- TASK BRIEF: List each line of the data in which the string "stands" appears.

Data excerpts:
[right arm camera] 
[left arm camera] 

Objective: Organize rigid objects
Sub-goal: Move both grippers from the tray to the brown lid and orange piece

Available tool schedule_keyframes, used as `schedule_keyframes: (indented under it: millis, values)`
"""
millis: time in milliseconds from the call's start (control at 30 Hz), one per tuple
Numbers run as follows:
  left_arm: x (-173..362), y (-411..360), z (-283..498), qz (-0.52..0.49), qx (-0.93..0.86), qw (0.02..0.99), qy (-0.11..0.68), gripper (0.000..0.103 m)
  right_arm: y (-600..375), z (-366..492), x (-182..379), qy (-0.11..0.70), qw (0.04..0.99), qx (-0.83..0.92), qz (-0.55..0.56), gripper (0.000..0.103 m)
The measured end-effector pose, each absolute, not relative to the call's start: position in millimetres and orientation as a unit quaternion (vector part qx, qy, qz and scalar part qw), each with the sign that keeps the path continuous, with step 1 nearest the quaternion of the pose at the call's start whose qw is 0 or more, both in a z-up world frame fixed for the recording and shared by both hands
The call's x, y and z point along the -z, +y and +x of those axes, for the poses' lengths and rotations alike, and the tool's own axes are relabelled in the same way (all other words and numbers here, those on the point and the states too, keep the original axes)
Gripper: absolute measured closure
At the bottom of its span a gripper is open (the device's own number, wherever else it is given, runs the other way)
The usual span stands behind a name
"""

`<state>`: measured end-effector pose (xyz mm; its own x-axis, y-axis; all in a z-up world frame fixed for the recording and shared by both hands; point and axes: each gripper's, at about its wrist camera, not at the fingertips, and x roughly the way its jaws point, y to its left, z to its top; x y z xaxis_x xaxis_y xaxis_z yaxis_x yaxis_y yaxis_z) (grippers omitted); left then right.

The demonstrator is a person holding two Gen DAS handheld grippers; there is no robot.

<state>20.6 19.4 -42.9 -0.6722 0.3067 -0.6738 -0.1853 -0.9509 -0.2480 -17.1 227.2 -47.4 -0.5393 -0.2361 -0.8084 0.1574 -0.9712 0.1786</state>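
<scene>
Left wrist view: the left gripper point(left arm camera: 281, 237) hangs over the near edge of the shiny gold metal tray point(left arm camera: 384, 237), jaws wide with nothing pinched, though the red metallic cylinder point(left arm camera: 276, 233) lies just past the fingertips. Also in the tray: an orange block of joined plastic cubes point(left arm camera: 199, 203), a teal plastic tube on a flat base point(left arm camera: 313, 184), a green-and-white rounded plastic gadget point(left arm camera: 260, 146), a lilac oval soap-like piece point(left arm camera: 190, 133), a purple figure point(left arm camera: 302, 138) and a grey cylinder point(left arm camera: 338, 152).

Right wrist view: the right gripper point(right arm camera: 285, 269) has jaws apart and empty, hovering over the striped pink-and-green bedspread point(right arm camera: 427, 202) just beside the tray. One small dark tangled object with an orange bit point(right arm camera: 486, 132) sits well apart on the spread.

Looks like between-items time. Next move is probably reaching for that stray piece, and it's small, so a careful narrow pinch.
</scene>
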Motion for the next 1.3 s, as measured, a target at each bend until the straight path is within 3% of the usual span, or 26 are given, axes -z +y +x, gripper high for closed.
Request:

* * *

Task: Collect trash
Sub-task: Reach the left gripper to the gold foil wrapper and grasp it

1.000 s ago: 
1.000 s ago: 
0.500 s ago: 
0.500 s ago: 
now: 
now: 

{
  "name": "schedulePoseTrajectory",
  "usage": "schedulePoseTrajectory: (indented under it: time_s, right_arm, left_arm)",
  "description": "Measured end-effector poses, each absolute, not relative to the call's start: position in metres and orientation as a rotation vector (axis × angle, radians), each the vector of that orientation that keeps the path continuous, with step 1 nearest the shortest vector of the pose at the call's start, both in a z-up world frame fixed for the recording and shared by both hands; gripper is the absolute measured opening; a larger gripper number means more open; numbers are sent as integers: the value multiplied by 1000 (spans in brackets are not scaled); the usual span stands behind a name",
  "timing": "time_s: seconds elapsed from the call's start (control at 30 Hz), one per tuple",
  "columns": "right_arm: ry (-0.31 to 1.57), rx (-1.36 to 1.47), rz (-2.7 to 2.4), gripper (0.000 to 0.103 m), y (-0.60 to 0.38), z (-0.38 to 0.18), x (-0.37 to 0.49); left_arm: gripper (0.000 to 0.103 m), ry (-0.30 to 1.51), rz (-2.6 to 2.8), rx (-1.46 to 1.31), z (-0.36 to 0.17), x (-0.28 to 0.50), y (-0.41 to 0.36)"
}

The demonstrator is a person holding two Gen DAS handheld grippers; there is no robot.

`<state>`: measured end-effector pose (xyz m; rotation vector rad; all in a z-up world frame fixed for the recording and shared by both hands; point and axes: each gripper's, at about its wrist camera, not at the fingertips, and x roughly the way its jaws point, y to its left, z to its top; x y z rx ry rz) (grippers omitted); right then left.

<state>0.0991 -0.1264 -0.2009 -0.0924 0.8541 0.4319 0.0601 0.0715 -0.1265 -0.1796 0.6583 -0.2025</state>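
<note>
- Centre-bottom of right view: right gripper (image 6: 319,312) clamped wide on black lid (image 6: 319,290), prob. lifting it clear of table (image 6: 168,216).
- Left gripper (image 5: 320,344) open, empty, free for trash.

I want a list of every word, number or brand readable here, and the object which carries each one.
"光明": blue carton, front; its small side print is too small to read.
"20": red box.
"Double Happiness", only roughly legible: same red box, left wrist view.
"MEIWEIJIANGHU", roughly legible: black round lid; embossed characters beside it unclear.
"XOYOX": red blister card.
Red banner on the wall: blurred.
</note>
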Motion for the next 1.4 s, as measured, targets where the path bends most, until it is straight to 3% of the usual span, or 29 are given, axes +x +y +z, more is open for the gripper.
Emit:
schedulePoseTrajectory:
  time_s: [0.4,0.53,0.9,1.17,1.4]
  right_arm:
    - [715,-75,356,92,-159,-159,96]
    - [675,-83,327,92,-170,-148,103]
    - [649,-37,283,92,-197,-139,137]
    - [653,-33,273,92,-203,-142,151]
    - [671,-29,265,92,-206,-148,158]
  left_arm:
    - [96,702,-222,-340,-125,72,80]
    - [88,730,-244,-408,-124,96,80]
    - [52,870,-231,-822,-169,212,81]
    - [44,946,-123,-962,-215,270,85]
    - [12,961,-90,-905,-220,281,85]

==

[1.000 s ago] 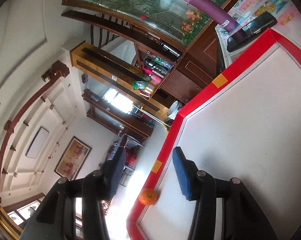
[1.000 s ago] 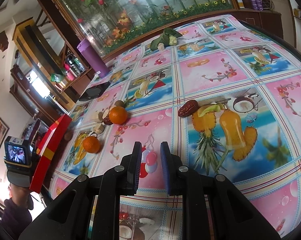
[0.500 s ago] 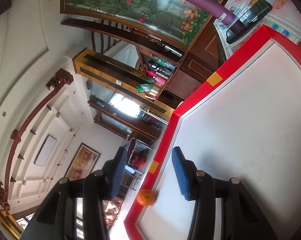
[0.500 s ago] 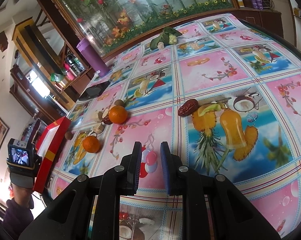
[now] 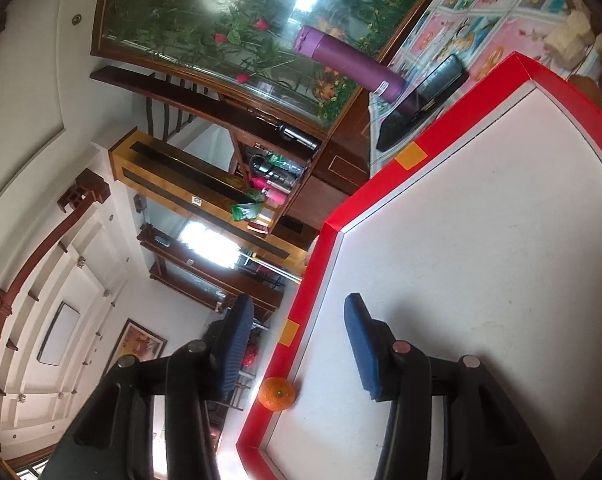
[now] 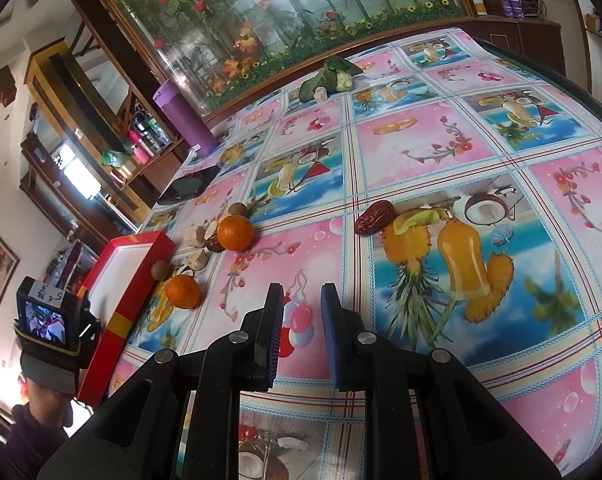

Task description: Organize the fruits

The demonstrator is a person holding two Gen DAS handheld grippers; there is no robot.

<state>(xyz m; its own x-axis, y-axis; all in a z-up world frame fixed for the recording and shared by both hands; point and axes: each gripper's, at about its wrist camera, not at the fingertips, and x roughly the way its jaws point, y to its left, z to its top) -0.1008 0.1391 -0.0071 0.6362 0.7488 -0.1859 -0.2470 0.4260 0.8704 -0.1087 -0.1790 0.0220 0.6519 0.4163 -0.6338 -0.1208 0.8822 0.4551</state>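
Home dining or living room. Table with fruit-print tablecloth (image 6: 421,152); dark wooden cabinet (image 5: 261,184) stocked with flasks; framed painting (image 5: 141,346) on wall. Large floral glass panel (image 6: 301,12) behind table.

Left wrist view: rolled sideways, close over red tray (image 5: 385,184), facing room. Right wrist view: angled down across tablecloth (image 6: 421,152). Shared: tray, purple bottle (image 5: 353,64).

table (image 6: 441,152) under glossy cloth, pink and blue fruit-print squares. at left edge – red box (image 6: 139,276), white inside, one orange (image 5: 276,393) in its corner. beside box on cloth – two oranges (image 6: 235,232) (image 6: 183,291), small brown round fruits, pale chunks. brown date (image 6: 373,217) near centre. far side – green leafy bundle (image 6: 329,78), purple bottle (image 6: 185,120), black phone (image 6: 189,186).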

- RESULT OF THE EXERCISE:
The usual span stands behind a name
  "description": "Measured end-effector poses, each absolute, not relative to the call's start: position in metres and orientation as a rotation vector (axis × angle, radians), each the vector of that orientation that keeps the path continuous, with step 1 nearest the shortest vector of the pose at the call's start, both in a z-up world frame fixed for the recording and shared by both hands; gripper is the absolute measured opening; a larger gripper number means more open; numbers are sent as integers: the value multiplied by 1000 (spans in brackets are not scaled); the usual span stands behind a name",

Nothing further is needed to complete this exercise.